■ **What you are asked to do**
A verbatim copy of the full data, with no pictures, is the expected answer.

■ **Exercise data**

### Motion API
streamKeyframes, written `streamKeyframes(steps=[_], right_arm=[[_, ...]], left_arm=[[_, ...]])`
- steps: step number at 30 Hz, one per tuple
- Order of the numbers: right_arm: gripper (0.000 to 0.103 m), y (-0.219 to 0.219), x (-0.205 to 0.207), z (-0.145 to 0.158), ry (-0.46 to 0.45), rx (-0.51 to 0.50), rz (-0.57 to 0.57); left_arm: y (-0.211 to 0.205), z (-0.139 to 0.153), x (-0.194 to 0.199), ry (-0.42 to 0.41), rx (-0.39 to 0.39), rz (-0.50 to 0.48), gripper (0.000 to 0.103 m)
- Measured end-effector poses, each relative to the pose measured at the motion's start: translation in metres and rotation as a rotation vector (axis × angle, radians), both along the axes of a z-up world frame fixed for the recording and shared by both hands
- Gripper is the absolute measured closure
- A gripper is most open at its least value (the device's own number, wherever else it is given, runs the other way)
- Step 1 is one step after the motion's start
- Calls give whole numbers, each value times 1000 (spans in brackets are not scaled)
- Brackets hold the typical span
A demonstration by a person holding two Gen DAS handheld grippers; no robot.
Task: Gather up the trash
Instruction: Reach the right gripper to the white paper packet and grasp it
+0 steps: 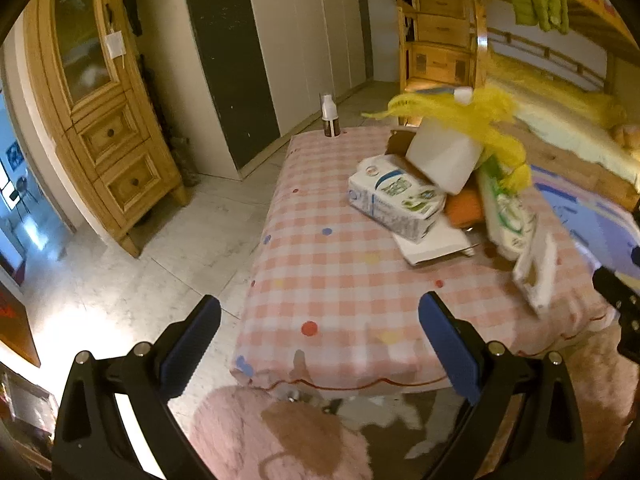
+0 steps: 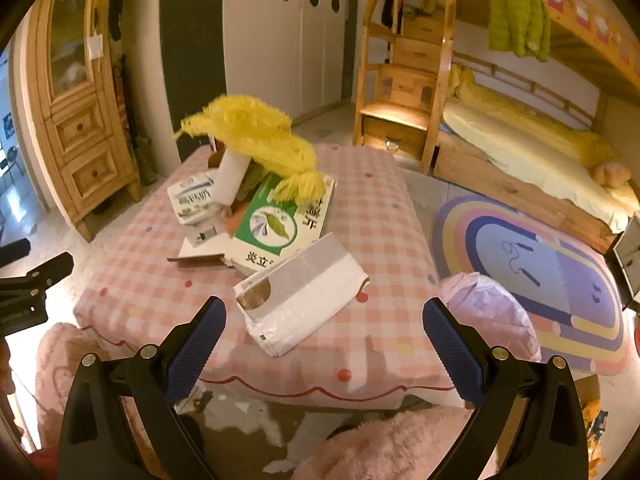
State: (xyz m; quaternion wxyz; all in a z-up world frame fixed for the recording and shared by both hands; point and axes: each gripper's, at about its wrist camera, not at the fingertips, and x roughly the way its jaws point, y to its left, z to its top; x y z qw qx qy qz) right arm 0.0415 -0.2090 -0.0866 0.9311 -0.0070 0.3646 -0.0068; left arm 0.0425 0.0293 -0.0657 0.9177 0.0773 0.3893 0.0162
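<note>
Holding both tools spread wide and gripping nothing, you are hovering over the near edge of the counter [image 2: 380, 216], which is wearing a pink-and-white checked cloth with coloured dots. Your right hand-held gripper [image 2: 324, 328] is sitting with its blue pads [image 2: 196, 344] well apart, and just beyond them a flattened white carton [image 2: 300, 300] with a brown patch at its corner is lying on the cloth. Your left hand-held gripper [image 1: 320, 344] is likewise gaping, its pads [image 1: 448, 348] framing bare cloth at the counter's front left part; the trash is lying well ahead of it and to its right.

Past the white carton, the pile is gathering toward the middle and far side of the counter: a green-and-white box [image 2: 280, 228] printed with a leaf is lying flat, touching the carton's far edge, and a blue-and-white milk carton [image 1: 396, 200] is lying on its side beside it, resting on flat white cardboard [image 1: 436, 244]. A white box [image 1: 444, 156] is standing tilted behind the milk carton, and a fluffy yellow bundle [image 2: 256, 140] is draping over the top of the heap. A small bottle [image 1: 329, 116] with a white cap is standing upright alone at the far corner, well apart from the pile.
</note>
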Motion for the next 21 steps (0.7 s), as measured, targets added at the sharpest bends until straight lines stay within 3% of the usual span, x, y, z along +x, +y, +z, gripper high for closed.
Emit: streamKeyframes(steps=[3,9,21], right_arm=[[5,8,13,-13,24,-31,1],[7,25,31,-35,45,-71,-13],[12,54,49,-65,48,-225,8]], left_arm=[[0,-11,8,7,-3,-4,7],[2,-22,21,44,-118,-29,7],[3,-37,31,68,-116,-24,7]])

■ **Your solution**
### Motion API
streamKeyframes, written `streamKeyframes(steps=[_], right_arm=[[_, ...]], left_arm=[[_, ...]])`
- steps: step number at 30 Hz, one per tuple
- Order of the numbers: right_arm: gripper (0.000 to 0.103 m), y (-0.219 to 0.219), x (-0.205 to 0.207), z (-0.145 to 0.158), ry (-0.46 to 0.45), rx (-0.51 to 0.50), rz (-0.57 to 0.57); left_arm: y (-0.211 to 0.205), z (-0.139 to 0.153), x (-0.194 to 0.199), ry (-0.42 to 0.41), rx (-0.39 to 0.39), rz (-0.50 to 0.48), gripper (0.000 to 0.103 m)
- Measured end-effector poses, each relative to the pose measured at the motion's start: translation in metres and rotation as a rotation vector (axis × angle, radians), both along the axes of a z-up world frame fixed for the recording and shared by both hands
- Gripper is the absolute measured closure
- A gripper is most open at its least value (the device's own number, wherever else it is given, runs the other way)
- Step 1 is one step after the motion's start
- Calls give whole numbers, each value times 1000 (spans in brackets are not scaled)
- Brackets hold the typical span
A demonstration by a person holding two Gen DAS handheld grippers; no robot.
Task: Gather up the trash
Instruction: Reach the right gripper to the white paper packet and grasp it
+0 steps: 
+0 steps: 
State: (xyz m; quaternion wxyz; all in a z-up world frame fixed for the recording and shared by both hands; point and axes: each gripper's, at about its wrist camera, not at the fingertips, and x roughly the way its jaws point, y to its left, z to its top; x y z qw qx qy qz) right arm 0.0415 -0.2090 -0.0866 0.9311 -0.0070 0.3646 -0.0068; left arm 0.0425 0.0293 -0.0657 0.9177 0.0773 0.3893 0.0162
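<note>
Holding both tools spread wide and gripping nothing, you are hovering over the near edge of the counter [image 2: 380, 216], which is wearing a pink-and-white checked cloth with coloured dots. Your right hand-held gripper [image 2: 324, 328] is sitting with its blue pads [image 2: 196, 344] well apart, and just beyond them a flattened white carton [image 2: 300, 300] with a brown patch at its corner is lying on the cloth. Your left hand-held gripper [image 1: 320, 344] is likewise gaping, its pads [image 1: 448, 348] framing bare cloth at the counter's front left part; the trash is lying well ahead of it and to its right.

Past the white carton, the pile is gathering toward the middle and far side of the counter: a green-and-white box [image 2: 280, 228] printed with a leaf is lying flat, touching the carton's far edge, and a blue-and-white milk carton [image 1: 396, 200] is lying on its side beside it, resting on flat white cardboard [image 1: 436, 244]. A white box [image 1: 444, 156] is standing tilted behind the milk carton, and a fluffy yellow bundle [image 2: 256, 140] is draping over the top of the heap. A small bottle [image 1: 329, 116] with a white cap is standing upright alone at the far corner, well apart from the pile.
</note>
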Motion for the next 21 steps (0.7 s), as measured, targets added at the sharpest bends until straight lines stay within 3% of the usual span, x, y, z along +x, +y, +z, gripper high for closed.
Emit: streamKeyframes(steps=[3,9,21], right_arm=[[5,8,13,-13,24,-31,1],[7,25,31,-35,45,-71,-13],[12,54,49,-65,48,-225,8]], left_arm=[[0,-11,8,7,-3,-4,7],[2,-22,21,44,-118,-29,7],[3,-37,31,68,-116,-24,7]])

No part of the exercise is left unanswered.